• WORK ORDER
Look through the data below for the line with "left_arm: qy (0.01" and the line with "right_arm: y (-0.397", then output those two and all lines in between, exactly as written.
****
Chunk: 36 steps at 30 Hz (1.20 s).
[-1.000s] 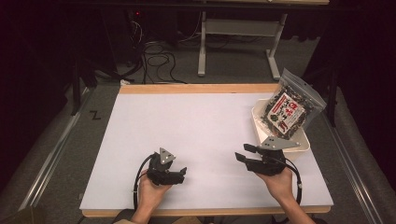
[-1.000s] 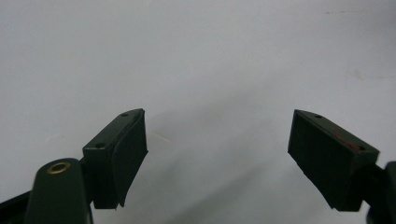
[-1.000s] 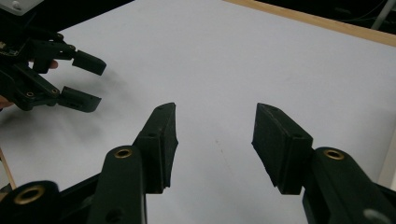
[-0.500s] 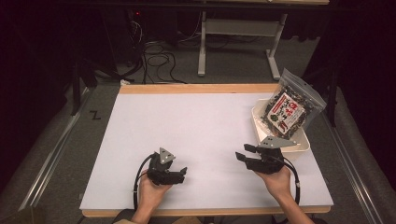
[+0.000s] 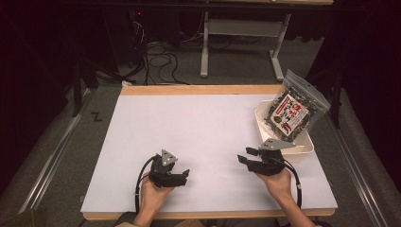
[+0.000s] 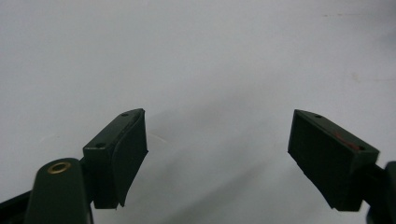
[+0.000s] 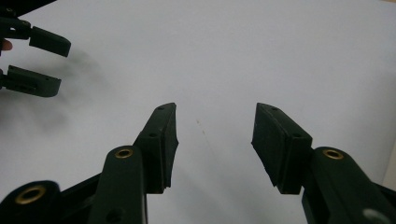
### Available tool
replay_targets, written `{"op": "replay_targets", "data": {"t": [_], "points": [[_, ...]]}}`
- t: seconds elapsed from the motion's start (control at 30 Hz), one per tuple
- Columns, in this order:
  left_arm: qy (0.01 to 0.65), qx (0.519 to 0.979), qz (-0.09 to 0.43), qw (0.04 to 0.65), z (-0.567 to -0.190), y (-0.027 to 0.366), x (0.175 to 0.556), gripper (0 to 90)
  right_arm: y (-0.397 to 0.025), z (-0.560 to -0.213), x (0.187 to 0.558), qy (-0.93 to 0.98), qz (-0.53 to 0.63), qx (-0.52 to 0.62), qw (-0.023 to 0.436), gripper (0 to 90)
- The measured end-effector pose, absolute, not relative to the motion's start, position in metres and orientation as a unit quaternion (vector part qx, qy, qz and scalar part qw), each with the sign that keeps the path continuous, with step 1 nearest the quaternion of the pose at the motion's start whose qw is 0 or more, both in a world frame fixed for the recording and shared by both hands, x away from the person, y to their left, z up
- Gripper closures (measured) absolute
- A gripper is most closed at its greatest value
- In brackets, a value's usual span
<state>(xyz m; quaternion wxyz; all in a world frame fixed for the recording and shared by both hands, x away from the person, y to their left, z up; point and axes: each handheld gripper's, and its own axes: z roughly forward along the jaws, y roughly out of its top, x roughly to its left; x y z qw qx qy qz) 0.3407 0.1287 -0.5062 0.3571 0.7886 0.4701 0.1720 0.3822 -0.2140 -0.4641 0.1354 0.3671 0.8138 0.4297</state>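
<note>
On the white table (image 5: 208, 132) both grippers rest low near the front edge with nothing between their spread jaws, so I judge the work is only at its start, and the bag (image 5: 295, 106) stands leaning in the tray (image 5: 307, 144) at the right side. The right gripper (image 5: 247, 158) is near the tray and points toward the left gripper (image 5: 185, 174); next it should probably turn and rise to take the bag's top edge. The bag's red and white label has writing, too small to read.

White table surface (image 5: 208, 137) with a pale wooden edge; black left gripper (image 5: 185, 174) and black right gripper (image 5: 243, 156); cream tray (image 5: 305, 144), beyond the right jaws, holding a clear bag (image 5: 295, 106) of dark contents with a red-and-white label.
</note>
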Motion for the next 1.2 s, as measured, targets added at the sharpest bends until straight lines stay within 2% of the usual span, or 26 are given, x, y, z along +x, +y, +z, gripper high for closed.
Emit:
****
• RESPONSE BELOW
  left_arm: qy (0.01 to 0.65), qx (0.519 to 0.979), qz (-0.09 to 0.43), qw (0.04 to 0.65), z (-0.567 to -0.190), y (-0.027 to 0.366), x (0.175 to 0.556), gripper (0 to 90)
  right_arm: y (-0.397 to 0.025), z (-0.560 to -0.213), x (0.187 to 0.558), qy (-0.93 to 0.98), qz (-0.53 to 0.63), qx (-0.52 to 0.62), qw (-0.023 to 0.436), gripper (0 to 90)

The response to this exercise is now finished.